*Work to complete:* Beginning at the line containing "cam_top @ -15", repeat each line below exactly up to and including the line containing "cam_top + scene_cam". Do not repeat the pictures.
───── Provided data
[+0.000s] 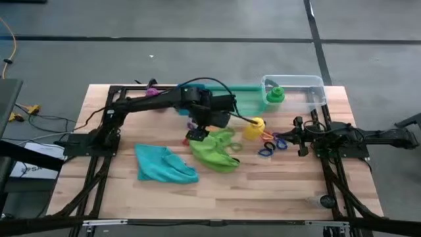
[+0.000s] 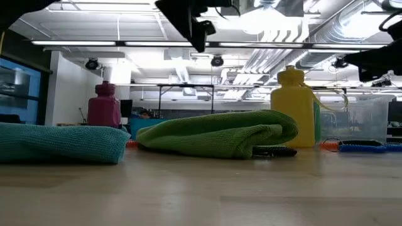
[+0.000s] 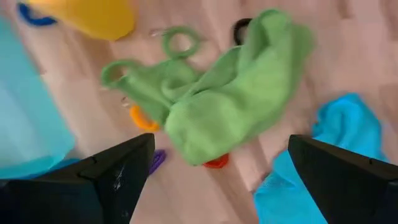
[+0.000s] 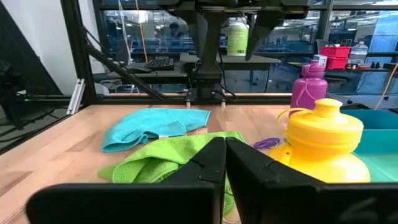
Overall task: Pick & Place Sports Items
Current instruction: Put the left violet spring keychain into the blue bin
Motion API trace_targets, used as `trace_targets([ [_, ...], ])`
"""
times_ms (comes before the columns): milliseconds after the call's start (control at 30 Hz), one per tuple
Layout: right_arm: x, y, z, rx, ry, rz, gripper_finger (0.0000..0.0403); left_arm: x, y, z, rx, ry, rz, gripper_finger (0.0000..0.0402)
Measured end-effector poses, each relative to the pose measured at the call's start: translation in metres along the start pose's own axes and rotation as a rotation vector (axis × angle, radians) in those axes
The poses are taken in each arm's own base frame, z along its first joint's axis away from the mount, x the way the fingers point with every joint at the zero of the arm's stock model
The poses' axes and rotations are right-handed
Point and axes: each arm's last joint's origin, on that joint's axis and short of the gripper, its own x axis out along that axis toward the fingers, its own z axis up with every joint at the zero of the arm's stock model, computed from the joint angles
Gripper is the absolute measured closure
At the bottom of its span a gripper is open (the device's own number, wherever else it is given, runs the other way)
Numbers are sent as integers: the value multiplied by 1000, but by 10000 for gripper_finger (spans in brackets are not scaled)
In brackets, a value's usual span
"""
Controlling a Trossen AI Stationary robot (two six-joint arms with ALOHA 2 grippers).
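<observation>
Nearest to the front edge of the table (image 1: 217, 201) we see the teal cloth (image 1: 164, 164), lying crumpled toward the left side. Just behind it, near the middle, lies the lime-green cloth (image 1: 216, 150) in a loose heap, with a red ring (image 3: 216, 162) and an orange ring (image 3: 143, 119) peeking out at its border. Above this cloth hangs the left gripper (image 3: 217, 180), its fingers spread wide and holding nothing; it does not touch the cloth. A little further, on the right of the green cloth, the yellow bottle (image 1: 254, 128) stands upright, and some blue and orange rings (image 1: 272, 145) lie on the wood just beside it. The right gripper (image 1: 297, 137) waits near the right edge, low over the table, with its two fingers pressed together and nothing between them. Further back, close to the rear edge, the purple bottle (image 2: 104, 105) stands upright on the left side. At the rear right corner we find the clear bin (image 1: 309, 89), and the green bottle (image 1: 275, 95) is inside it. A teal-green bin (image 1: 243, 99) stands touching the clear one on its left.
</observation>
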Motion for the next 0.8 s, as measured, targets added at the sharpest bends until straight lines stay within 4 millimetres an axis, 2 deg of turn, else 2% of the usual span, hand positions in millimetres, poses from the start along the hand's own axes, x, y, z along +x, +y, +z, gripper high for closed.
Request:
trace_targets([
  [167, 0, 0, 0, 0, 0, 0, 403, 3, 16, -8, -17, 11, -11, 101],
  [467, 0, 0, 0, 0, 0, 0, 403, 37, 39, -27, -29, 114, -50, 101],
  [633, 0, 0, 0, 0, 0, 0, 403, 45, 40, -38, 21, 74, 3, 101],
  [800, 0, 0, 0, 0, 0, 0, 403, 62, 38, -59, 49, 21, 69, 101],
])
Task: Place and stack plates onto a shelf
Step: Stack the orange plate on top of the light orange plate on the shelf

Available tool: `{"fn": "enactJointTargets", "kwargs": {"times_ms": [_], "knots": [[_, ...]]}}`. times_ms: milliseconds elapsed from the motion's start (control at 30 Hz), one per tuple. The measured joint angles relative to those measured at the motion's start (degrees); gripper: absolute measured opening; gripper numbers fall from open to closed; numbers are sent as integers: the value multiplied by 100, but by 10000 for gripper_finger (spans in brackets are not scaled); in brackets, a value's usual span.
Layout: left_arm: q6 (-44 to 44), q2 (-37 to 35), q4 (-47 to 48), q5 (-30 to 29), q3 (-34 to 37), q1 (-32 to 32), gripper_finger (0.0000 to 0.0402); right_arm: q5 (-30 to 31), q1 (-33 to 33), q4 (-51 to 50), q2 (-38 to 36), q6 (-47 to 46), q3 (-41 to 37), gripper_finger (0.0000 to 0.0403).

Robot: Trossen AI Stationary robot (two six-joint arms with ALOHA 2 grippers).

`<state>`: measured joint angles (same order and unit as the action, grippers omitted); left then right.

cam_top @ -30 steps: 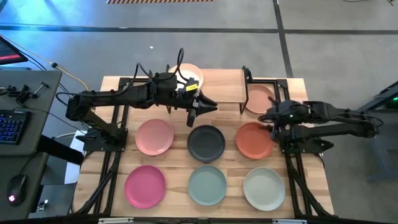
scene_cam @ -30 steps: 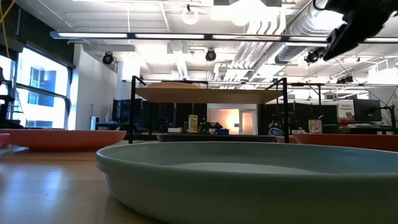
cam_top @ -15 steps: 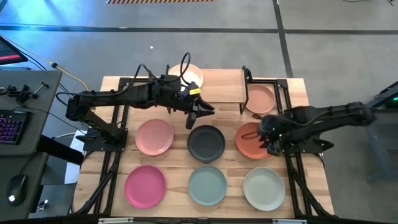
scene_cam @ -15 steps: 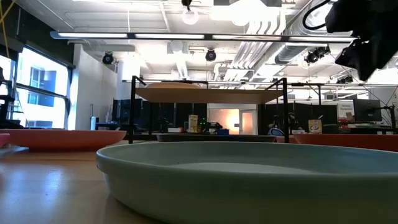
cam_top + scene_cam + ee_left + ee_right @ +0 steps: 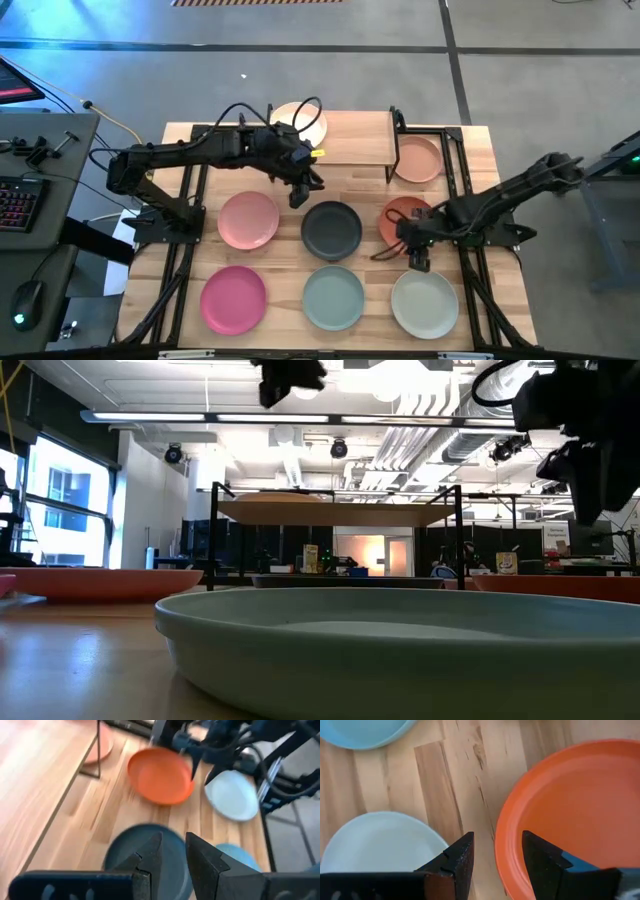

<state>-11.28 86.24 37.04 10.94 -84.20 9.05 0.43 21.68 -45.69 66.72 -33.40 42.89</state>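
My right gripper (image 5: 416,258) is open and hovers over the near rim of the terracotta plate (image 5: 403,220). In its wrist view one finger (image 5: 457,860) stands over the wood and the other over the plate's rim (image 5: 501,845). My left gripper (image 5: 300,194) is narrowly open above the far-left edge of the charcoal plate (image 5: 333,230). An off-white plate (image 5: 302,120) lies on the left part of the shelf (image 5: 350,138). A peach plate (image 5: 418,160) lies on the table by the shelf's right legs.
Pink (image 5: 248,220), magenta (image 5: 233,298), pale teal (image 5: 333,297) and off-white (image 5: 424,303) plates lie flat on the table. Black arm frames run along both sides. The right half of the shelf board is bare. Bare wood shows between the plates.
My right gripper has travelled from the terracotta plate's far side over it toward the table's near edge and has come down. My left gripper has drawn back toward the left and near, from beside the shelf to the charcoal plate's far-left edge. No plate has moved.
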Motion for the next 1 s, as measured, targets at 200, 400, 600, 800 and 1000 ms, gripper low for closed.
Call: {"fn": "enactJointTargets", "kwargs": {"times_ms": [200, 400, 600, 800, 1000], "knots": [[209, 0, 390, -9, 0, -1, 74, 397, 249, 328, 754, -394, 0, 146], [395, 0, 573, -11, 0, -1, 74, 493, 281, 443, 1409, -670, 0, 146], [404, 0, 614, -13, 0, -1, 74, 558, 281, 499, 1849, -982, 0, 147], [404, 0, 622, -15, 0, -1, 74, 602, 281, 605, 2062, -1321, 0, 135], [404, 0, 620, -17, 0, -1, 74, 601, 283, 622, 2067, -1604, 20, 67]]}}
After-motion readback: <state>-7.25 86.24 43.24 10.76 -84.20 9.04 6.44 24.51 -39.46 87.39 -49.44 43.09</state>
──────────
*Solution to this problem:*
cam_top @ -15 steps: 
scene_cam @ -15 steps: 
cam_top + scene_cam + ee_left + ee_right @ +0 steps: 

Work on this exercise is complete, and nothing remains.